On trouve au Dahesh Museum of Art de New-York une toile impressionnante du peintre orientaliste Jaroslav Čermák : Razzia de bachi-bouzouks dans un village Chrétien. Sur les épaules d’un sauvage, une jeune vierge se débat, l’œil écarquillé, les bras au ciel, imaginant sans doute les océans de barbarie et de volupté qui l’attendent dans les bras de son cerbère. C’est qu’au temps de Mozart, la peur des invasions orientales n’était pas chose abstraite ; par deux fois déjà, les armées du Grand Turc avaient agité leurs turbans aux portes de l’Europe.
Que Christophe Honoré replace Così fan tutte dans ce contexte-là, dans cette inquiétude-là – même s’il la transpose en Erythrée au temps des colonies mussoliniennes – est d’une absolue acuité philologique. Pensez à l’agitation des Viennoises : tous ces sabres dressés par des époux en route vers la grande boucherie ; est-il raisonnable d’imaginer que seule l’angoisse étreignait leur poitrine ? Qu’il n’y avait pas – dans cette terreur – un peu de gourmandise pour les corps musqués de l’envahisseur promis à battre le pavé viennois ?
Souvent décrit comme l’œuvre de la misogynie la plus décomplexée, le cinéaste retourne très habilement Cosi fan tutte pour en faire le Don Giovanni féminin. Ses deux héroïnes ne sont pas les habituelles gourdiflottes qu’un maladroit subterfuge parvient à berner ; elles sont deux consommatrices gourmandes de la lascivité ambiante. Insupportables, égoïstes, violentes, elles incarnent l’infernal appareil de spoliation colonial ; appareil dans lequel toutes les ressources des territoires conquis sont exploités. Toutes. On viole les esclaves, on les humilie en versant de la bière sur leur visage, on les laisse à terre, hagardes et choquées ; mais cette violence n’est pas l’apanage exclusif des soldats. Fiordiligi et Dorabella semblent enchantées du sede vacante laissé par leurs âmes sœurs et cueillent, dans leur désœuvrement, un peu des charmes ambiants. Ainsi – quand Don Alfonso invite ses amis à prononcer le terrible « Così fan tutte » (ainsi font-elles toutes) – ce n’est pas la duplicité des femmes qui est visée, c’est le constat de leur égale vilénie.
Cosi fan tutte © Simon Gosselin
Dans ce dispositif, les habituelles vedettes du show sont mises en retrait.
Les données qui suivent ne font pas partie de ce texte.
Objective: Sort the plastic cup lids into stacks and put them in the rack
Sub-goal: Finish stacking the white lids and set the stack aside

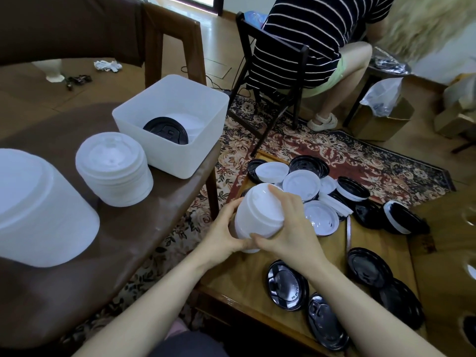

Don Alfonso s’éteint au fil de la soirée, en dépit de l’engagement de Nicolas Rivenq qui se permet de belles extrapolations dans l’aigu. Quant à Despina, elle apparaît comme un vertigineux feu follet, le versant triomphant du féminisme, habile et roué, qui seul semble prendre la mesure de l’horreur ambiante. Il faut dire que la figure brechtienne teintée de réalisme social de Laura Tatulescu – sa voix magnétique, ample, sombre – passionnent du début à la fin. La Dorabella de Virginie Verrez apparaît sonore et véhémente ; au prix – peut-être – de l’intonation et de l’équilibre des ensembles. Sa comparse, Ruzan Mantashyan, ne fait qu’une bouchée de Fiordiligi, triomphant des pires difficultés de la partition sans rien perdre de la subtilité de son incarnation. Alessio Arduini et Anicio Zorzi Giustiniani sont de parfaits salauds, le premier irradiant de riches harmoniques graves, le second se permettant une reprise de « un aura amorosa » à décrocher les nuages du ciel.
Pour son premier Così fan tutte, Emmanuelle Haïm semble avoir trouvé un parfait équilibre entre l’idiomatisme baroque et l’élan préromantique de la partition. Les sonorités du Concert d’Astrée sont envoûtantes (les bois dans les premières mesures du finale du premier acte !) et au-delà des inévitables canards du cor naturel, les ensembles sont des merveilles d’architecture sonore, avec un sens de la dynamique proche de l’ivresse. L’orchestre et sa cheffe apportent un peu de clarté à ce dispositif crépusculaire et oppressant, comme ces brises rares qui – soudain – rendent respirable l’air nocturne d’une terrasse d’orient.